**Directions for this task**
Only the lines from the start of the data through the one containing "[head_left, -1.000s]" belong in your answer; return them exactly.

---+---

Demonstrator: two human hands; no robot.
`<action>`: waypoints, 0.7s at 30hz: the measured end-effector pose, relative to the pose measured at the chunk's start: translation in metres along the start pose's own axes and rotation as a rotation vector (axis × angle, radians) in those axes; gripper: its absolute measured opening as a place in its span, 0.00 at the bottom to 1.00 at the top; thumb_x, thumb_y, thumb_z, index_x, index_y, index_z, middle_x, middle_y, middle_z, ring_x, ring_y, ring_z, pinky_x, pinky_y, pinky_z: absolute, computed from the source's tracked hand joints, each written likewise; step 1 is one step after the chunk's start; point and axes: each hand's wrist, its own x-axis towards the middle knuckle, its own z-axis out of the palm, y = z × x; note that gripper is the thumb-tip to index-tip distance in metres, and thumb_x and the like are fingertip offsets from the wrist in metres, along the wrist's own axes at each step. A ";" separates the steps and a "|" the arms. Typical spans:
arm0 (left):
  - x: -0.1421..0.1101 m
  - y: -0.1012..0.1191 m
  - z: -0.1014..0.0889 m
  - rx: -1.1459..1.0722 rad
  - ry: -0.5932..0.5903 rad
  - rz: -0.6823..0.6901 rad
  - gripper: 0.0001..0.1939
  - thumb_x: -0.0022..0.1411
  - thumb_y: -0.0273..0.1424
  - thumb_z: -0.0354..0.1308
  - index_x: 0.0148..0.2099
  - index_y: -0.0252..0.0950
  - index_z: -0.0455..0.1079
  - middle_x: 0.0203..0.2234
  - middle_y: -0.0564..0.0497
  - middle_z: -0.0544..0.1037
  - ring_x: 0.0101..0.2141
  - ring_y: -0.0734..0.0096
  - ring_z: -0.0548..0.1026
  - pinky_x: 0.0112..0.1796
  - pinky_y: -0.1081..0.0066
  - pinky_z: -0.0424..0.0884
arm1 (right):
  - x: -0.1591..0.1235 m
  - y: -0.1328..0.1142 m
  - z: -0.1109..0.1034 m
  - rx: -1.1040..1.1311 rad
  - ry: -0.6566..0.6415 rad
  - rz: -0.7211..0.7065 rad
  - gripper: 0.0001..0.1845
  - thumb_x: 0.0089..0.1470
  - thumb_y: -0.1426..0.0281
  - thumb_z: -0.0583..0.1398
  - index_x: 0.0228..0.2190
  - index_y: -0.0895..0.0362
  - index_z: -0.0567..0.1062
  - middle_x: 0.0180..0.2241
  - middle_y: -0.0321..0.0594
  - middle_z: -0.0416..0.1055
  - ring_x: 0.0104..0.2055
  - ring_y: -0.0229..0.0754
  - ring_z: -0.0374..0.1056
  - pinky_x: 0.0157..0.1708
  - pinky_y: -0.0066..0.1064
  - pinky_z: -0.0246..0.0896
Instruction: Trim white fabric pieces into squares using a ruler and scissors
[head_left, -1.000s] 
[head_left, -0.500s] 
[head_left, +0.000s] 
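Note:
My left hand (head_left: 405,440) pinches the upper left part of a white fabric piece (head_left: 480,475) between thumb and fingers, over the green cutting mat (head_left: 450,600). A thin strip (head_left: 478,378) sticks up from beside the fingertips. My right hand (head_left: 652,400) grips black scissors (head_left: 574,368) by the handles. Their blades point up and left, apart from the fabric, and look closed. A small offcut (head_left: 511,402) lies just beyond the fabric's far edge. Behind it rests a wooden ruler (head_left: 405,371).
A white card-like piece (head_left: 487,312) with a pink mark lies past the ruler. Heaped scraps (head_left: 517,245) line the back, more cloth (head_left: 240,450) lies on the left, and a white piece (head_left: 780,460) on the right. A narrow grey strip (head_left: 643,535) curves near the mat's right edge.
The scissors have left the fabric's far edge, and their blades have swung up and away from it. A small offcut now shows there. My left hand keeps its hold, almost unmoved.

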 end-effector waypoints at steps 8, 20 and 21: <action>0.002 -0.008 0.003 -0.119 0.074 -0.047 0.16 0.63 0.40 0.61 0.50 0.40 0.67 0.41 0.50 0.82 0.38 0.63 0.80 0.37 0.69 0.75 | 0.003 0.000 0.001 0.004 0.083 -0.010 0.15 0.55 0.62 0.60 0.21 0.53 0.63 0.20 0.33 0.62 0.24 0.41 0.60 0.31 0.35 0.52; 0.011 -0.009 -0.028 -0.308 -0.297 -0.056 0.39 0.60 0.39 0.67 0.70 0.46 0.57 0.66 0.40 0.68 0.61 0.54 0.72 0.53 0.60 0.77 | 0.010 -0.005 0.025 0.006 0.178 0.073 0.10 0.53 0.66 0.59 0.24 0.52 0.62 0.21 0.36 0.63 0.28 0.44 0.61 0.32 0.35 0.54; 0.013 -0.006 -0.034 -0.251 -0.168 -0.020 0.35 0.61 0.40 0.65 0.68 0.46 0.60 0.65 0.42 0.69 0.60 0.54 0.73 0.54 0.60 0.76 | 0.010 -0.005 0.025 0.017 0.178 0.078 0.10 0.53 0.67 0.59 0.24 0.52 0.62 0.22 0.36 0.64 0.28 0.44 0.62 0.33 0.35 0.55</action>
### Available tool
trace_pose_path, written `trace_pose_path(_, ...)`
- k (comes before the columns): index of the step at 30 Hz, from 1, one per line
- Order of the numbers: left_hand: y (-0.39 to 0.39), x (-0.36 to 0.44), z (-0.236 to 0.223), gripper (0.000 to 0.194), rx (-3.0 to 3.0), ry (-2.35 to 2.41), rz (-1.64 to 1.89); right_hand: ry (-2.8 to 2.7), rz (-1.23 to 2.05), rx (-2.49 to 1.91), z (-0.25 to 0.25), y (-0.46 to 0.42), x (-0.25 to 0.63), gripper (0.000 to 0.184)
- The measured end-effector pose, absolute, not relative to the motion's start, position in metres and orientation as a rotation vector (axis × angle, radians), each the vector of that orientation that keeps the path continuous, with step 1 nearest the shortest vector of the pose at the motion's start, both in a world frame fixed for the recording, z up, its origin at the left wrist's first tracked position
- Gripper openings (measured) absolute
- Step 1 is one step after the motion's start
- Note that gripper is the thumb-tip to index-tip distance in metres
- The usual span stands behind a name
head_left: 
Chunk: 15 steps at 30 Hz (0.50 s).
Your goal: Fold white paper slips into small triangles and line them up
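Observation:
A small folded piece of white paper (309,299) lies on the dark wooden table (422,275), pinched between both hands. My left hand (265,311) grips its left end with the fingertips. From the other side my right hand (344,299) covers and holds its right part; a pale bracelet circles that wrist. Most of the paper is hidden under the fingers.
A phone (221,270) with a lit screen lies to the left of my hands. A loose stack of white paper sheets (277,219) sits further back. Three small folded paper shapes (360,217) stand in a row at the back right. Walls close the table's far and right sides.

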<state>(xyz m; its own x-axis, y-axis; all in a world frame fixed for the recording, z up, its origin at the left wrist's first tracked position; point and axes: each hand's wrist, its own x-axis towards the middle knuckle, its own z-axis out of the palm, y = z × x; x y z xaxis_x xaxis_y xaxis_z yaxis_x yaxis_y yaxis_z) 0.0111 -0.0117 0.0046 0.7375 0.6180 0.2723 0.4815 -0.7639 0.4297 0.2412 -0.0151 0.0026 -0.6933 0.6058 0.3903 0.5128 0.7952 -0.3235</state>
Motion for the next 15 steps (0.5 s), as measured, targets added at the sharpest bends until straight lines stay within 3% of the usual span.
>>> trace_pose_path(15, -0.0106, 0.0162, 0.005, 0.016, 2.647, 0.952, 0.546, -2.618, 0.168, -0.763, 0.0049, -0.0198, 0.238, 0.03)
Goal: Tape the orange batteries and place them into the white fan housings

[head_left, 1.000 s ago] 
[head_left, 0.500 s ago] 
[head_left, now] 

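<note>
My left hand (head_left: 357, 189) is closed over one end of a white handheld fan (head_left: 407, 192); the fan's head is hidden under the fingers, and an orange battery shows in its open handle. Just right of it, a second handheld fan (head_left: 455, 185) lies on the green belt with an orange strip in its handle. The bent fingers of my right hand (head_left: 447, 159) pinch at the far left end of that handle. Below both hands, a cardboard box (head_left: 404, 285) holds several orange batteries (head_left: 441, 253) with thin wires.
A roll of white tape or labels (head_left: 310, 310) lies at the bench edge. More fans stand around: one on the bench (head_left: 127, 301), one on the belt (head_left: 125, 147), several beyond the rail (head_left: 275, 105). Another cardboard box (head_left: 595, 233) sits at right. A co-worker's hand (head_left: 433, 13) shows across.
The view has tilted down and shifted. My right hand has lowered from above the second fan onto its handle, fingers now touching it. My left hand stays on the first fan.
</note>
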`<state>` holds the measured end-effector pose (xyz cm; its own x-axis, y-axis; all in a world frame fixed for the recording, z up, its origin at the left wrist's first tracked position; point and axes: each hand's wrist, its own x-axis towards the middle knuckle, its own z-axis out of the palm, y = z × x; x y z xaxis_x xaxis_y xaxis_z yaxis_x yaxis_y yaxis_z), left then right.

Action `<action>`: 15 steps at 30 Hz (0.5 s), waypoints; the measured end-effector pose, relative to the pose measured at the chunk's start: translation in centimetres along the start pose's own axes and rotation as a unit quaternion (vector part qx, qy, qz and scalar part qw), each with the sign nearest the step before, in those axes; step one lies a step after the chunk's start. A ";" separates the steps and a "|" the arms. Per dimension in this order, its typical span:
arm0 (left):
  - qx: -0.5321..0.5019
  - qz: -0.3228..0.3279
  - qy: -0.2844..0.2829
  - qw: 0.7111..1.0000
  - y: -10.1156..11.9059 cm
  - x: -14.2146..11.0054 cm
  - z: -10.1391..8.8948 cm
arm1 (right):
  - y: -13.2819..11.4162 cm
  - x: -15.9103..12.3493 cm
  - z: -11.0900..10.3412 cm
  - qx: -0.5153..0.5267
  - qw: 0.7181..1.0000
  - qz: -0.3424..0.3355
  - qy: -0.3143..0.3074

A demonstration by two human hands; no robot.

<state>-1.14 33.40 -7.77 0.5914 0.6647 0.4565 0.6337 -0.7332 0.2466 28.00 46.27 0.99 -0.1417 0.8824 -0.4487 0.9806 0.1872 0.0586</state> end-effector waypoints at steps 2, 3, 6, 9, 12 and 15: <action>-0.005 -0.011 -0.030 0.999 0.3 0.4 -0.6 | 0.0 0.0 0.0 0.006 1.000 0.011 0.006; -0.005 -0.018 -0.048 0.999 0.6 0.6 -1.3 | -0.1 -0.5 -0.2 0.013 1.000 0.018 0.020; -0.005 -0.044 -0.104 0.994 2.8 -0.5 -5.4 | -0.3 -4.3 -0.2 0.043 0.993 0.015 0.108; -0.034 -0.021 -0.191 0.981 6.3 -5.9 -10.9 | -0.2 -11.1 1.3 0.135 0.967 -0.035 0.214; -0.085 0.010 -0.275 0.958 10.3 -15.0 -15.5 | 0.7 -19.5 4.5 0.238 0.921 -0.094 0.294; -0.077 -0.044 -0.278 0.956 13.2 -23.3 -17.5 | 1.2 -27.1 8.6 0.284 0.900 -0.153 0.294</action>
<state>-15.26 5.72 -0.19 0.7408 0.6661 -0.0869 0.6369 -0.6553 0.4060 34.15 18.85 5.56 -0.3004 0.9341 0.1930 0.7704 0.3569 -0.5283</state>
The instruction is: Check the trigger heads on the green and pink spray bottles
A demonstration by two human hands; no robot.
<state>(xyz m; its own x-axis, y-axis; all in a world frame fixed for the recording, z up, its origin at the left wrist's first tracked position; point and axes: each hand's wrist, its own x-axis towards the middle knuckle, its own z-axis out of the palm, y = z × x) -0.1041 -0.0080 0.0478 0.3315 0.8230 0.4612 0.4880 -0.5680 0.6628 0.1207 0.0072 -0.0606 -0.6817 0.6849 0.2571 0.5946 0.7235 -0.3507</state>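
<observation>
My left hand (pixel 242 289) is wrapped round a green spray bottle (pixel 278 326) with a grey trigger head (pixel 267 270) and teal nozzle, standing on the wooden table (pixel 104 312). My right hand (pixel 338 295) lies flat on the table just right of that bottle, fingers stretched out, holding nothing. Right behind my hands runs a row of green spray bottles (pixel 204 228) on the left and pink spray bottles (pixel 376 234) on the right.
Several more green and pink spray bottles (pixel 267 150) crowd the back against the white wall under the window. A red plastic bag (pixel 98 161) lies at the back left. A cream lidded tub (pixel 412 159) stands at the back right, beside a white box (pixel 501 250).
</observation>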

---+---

**The answer**
Demonstrator: two human hands; no robot.
`<action>`: waypoints, 0.7s at 30hz: the measured end-effector pose, relative to the pose measured at the chunk's start: translation in metres along the start pose's own axes and rotation as a rotation vector (axis × angle, radians) in those axes; gripper: its absolute measured opening as a place in its span, 0.00 at the bottom to 1.00 at the top; thumb_x, thumb_y, thumb_z, index_x, index_y, index_z, middle_x, middle_y, middle_z, ring_x, ring_y, ring_z, pinky_x, pinky_y, pinky_z: absolute, computed from the source's tracked hand joints, each written likewise; step 1 is one step after the chunk's start; point and axes: each hand's wrist, its own x-axis towards the middle knuckle, its own z-axis out of the palm, y = z × x; note that gripper is the thumb-tip to index-tip distance in metres, and thumb_x and the like are fingertip offsets from the wrist in metres, along the wrist's own axes at each step. A ";" separates the steps and a "|" the arms. Typical spans:
arm0 (left):
  - x: -0.1421..0.1101 m
  - y: -0.1012..0.1191 m
  - z: -0.1014..0.0889 m
  - rx: -1.1459..1.0722 rad
  - ry: -0.5932..0.5903 rad
  - rz: -0.6823..0.6901 rad
  - gripper: 0.0001..0.1939
  - thumb_x: -0.0022..0.1411
  - thumb_y: -0.0273..0.1424
  - thumb_z: -0.0354..0.1308
  - index_x: 0.0148..0.2099
  - index_y: -0.0252..0.0950
  - index_z: -0.0455..0.1079
  - middle_x: 0.0203..0.2234
  - middle_y: -0.0564..0.0497
  - middle_z: -0.0544..0.1037
  - ring_x: 0.0101..0.2141
  - ring_y: -0.0734..0.0096
  - ring_z: -0.0548..0.1026
  - pinky_x: 0.0112..0.1796
  - pinky_y: -0.1081..0.0066
  - pinky_z: -0.0424..0.0884
arm1 (right):
  - x: -0.1591..0.1235 m
  - y: -0.1328..0.1142 m
  - z: -0.1109..0.1034 m
  - rx: -1.1040..1.1311 rad
  - ry: -0.6566..0.6415 rad
  - rz: -0.7211..0.7065 rad
  - gripper: 0.0001..0.1845
  - thumb_x: 0.0089..0.1470
  - thumb_y: -0.1426..0.0281
  - thumb_z: -0.0583..0.1398
  - index_x: 0.0228..0.2190
  - index_y: -0.0895..0.0362
  - index_z: -0.0567..0.1062
  - middle_x: 0.0180..0.2241
  - middle_y: -0.0321..0.0594
  - middle_z: -0.0416..0.1055
  - ring_x: 0.0104..0.2055
  - ring_y: -0.0229..0.0754
  - ring_z: -0.0374..0.1056
  - pinky_x: 0.0157..0.1708
  - pinky_y: -0.0066..0.1064
  - pinky_z: -0.0246..0.0896
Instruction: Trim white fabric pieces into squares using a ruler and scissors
[head_left, -1.000s] 

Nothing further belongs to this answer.